- Episode no.: Season 4 Episode 4
- Directed by: Alexander Singer
- Written by: Kenneth Biller
- Production code: 171
- Original air date: September 24, 1997

Guest appearances
- Michael Mahonen - Brone; Matt E. Levin - Rafin; Nathan Anderson - Namon; Booth Colman - Penno; Meghan Murphy - Karya; Terrence Evans - Ambassador Treen; Peter Vogt - Commandant; Pancho Demmings - Kradin Soldier; Marilyn Fox - Vori Woman;

Episode chronology
| ← Previous "Day of Honor" | Next → "Revulsion" |
- Star Trek: Voyager season 4

= Nemesis (Star Trek: Voyager) =

"Nemesis" is the 72nd episode of Star Trek: Voyager, the fourth episode of the fourth season. The episode aired on UPN on September 24, 1997.

The series follows the adventures of the crew of the starship Voyager, stranded on the opposite side of the galaxy, decades' journey from Earth. In the episode, Voyagers first officer Chakotay gets involved in a war between two alien species.

==Plot==
Chakotay's shuttle has been shot down, leaving him stranded alone on a jungle planet. He is captured by troops of the humanoid Vori species, led by Brone (Michael Mahonen), but they appear to release him when they determine he is not of the "nemesis". Chakotay and a Vori look for his shuttle the next day and encounter two of the "nemesis". They are known as the Kradin, who are fierce, monstrous-looking, and technologically advanced humanoids. Chakotay's shuttle is gone so he returns to the Vori. He bonds with them and immediately understands what they are up against. As he joins the Vori in the struggle against the Kradin, he sees evidence of the evil of the nemesis: they mock the Vori's religious rituals and send a peaceful Vori village to death camps.

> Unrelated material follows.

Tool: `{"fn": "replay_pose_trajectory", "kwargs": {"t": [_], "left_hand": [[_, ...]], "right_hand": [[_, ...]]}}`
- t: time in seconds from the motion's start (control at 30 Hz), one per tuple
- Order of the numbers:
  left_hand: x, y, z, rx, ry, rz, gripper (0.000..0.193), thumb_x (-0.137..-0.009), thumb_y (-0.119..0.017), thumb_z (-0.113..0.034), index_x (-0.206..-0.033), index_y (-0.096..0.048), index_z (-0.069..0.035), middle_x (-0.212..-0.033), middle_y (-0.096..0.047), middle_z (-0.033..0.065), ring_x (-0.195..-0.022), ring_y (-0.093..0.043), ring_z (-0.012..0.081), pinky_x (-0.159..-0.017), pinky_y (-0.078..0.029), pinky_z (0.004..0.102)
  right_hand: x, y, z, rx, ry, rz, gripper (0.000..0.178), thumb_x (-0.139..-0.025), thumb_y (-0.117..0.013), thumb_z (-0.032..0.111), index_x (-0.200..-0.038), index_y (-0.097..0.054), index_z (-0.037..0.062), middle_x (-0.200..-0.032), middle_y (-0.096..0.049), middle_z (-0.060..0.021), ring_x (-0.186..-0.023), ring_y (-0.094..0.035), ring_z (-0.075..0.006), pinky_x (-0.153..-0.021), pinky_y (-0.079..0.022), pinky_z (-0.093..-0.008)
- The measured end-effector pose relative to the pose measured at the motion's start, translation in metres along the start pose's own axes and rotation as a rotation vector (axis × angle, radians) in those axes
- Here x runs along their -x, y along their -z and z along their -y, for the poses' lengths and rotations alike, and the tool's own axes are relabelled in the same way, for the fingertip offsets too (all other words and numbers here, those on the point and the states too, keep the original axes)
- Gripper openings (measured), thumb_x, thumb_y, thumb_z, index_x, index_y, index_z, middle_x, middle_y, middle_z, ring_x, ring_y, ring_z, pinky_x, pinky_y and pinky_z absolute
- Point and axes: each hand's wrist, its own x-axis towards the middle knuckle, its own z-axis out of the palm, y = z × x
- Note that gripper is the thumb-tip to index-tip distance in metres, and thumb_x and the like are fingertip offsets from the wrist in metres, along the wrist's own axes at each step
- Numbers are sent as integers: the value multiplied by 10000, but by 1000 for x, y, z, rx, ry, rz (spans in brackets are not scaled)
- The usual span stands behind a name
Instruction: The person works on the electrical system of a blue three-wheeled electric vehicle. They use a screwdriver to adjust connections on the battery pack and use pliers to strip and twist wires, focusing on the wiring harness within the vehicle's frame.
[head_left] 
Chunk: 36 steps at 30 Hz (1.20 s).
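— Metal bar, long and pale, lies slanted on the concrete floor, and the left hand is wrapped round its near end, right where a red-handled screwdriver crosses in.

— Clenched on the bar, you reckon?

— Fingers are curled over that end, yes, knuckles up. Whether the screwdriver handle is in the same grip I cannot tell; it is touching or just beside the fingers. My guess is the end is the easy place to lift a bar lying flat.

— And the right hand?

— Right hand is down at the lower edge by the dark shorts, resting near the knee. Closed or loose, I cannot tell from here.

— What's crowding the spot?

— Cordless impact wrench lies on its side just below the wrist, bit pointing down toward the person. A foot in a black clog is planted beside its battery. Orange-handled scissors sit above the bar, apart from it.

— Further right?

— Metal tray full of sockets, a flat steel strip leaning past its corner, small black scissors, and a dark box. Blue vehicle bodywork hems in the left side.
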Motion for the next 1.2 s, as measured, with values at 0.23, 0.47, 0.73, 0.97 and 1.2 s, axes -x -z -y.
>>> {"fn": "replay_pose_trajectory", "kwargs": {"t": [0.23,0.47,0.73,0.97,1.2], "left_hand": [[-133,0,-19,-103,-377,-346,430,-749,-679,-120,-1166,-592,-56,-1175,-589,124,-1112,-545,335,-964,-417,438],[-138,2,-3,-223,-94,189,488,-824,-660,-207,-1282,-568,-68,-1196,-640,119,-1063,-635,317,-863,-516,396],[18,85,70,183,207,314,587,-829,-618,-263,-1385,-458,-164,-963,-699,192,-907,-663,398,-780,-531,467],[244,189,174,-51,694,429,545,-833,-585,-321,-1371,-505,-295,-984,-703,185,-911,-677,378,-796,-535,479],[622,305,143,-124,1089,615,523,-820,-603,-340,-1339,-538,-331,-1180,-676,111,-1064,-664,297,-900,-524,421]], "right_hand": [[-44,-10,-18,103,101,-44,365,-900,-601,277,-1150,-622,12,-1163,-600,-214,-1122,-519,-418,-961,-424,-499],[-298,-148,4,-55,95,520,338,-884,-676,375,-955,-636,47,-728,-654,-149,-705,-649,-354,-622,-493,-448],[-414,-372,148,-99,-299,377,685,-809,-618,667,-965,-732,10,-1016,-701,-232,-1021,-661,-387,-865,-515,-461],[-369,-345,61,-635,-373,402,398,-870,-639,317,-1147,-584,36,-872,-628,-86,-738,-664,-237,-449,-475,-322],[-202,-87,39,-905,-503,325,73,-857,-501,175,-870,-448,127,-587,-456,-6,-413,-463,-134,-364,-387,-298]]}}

Meanwhile, Voyager is orbiting the planet, unable to locate Chakotay. They contact the Kradin, who are amicable and agree to lend a jungle warrior team to retrieve Voyagers first officer. The Kradin explain that they are battling a relentless force called the Vori, whom they also refer to as "nemesis". Tuvok goes down to the planet and rescues Chakotay, who has actually been experiencing an elaborate training and brainwashing program to turn him into a Vori foot soldier. He has been thoroughly indoctrinated to believe the Kradin are monsters and is disgusted by the sight of them. In order to prove this, Chakotay is brought back to the village, only to see everything has "reset" and the scenario of his first arrival is redone exactly. Once Chakotay is back on Voyager, he is presented with evidence that the Kradin are not necessarily the hateful monsters he thought them to be, as Captain Janeway confesses to uncertainty concerning the right and wrong of the conflict, and that it was in fact the Kradin who helped locate the commander and return him to Voyager. As they depart the planet, the Kradin ambassador makes an appearance in sickbay where Chakotay is recuperating. Due to his recent experiences in the Vori simulation, an uncomfortable Chakotay leaves sickbay and privately confers with Captain Janeway about the difficulties in putting aside his hatred for the Kradin. He wishes that it were as easy to stop hating as it was to start.

== Reception ==
Keith DeCandido of Tor.com gave the episode a 9 out of 10 rating, calling it a "superlative meditation on propaganda." DeCandido noted how language is used to effectively convey Chakotay's indoctrination; the Vori speak with somewhat unusual vocabulary, and as the episode continues Chakotay gradually speaks more and more like them.

TrekMovie.com included this episode in their list of top episodes about tolerance.

The Digital Fix said this was a "decent solo episode" for Chakotay.

== Releases ==
In 2017, the complete Star Trek: Voyager television series was released in a DVD box set with special features.